Lance Butler an aquatic biologist with the Philadelphia Water Department, sent it to me after I was asking after the health of the Schuylkill River.
"We’ve had this major resurgence," he said. "It's loaded with different species. I can give you 45 different species of fishes we’ve surveyed from the Flat Rock Dam to the confluence of the Delaware."
So he e-mailed a shot of a big ol' striped bass they netted from the tidal waters just below the Fairmount Dam. Note the Waterworks in the background. That's a Center City fish. It weighed about 30 pounds.
The reason I was asking? A Comcast show called "City Limits" airs Friday on the Versus network in which championship angler Mike Iaconelli fishes the Schuylkill. He's done the the East River, the Potomac, The Chicago River. Here, he's got six hours to catch and release three large-mouth and two small-mouth bass as the camera rolls and the clock ticks.
If you are a YouTube fan or watch fishing on cable TV you might recognize the Philly-born Iaconelli, who moved to Runnemede, N.J., when he was five and has fished the Schuylkill for a quarter century. The videos have titles like "Never Give Up!" and "Never Leave the Boat!" He is an excitable boy. Think the Jim Cramer of anglers.
One such video begins with him screaming "Big one! Big One! Oh my God! This is a giant!" as he reels in a scrappy bass, a species he calls "a little ball of muscle." That particular catch won him the 2003 Bassmaster Classic on the Delta. He's a big fish himself.
In person he is much more low key. I met him along the Waterworks Tuesday afternoon as the sun was low over the expressway and a dozen or so young men in hoodies fished for catfish.

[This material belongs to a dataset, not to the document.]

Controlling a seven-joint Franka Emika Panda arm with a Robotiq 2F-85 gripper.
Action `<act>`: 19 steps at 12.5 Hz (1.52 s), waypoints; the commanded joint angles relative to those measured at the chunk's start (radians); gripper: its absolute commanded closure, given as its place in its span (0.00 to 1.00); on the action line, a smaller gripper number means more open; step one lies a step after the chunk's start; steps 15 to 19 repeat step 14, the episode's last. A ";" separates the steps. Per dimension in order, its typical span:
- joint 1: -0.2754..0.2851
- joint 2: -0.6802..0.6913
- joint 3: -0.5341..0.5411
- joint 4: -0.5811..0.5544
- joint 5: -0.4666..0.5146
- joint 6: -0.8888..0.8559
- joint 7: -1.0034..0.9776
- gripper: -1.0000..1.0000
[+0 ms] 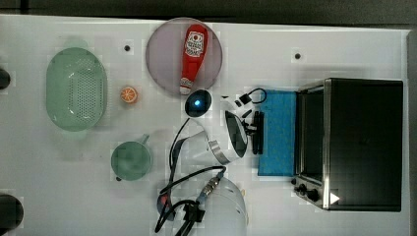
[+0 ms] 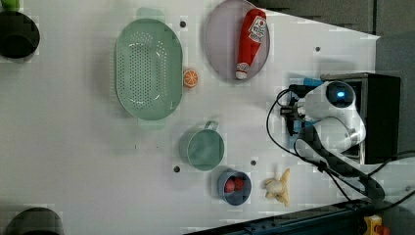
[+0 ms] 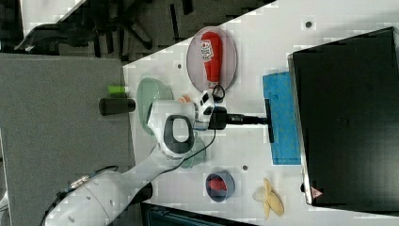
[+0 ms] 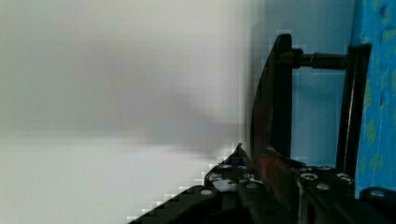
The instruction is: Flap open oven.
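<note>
The white bench [image 1: 305, 34] carries everything. In the top view the oven [image 1: 364, 142] sits at 3 o'clock on it, black top up, its blue door [image 1: 278, 132] folded flat toward the bench's middle, with the black bar handle [image 1: 258, 132] along the door's far edge and black knobs [image 1: 307, 189] at the silver frame's lower corner.

The white arm [image 3: 117, 188] reaches in from the right view's 7 o'clock toward the oven. Its hand [image 1: 253, 129] is clamped on the bar handle: the right view shows the black fingers [image 3: 244, 119] running straight onto the bar, and the wrist view shows the handle [image 4: 275, 98] just beyond the fingers [image 4: 280, 175], standing off the blue door [image 4: 376, 93] on a short post.

In the left view, a pale green colander [image 2: 148, 77] lies at 11 o'clock. A grey plate [image 2: 237, 39] at 12 o'clock holds 1 red ketchup bottle [image 2: 250, 41]. A green mug [image 2: 203, 147] sits near the centre, and below it a small blue cup [image 2: 235, 186] holds red pieces. A peeled banana [image 2: 279, 188] lies just beside the cup, toward 5 o'clock. An orange slice [image 2: 190, 77] rests between the colander and the plate, touching the colander's rim.
</note>
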 commanded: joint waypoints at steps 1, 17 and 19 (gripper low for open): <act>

Iaconelli was touting the virtues of urban fishing - how the remnants of the river's industrial past creates challenging nooks and crannies in which fish gather to feed or hide from predators like Iaconelli (pronounced Ike-o-nelli).
The challenge, he says, is picking among the 20 or casts he knows -- or make up new ones on the spot to sneak his bait next to the sewer outflows and bridge pilings and barge ties and entice a hungry fish.
Below us the noise from the young fishermen rises. Someone has a hooked a channel catfish, a two or three pounder. "These are city kids who love to fish, Iaconelli enthuses. "It's what I'm talking about. Look at his face. He's using a spinner rod. I went out on this river with a $50,000 speed boat that does 70 miles per hour. Here you've got kids with equipment that doesn't cost $50.
"Look at his tackle box. It's tagged with graffiti! That's urban fishing right there!"
So back to the big damed bass. A beautiful fish, but could you eat it?
Not so much, says Mike Kaufmann of the Pennsylvania Fish & Boat Commission. The state has issued a health advisory for stripers pulled from the tidal portions of the Schuylkill River. The commission recommends that no one eat more than eight ounces of the fish. A month.
Which means that baby could safely feed a few dozen of your closest friends.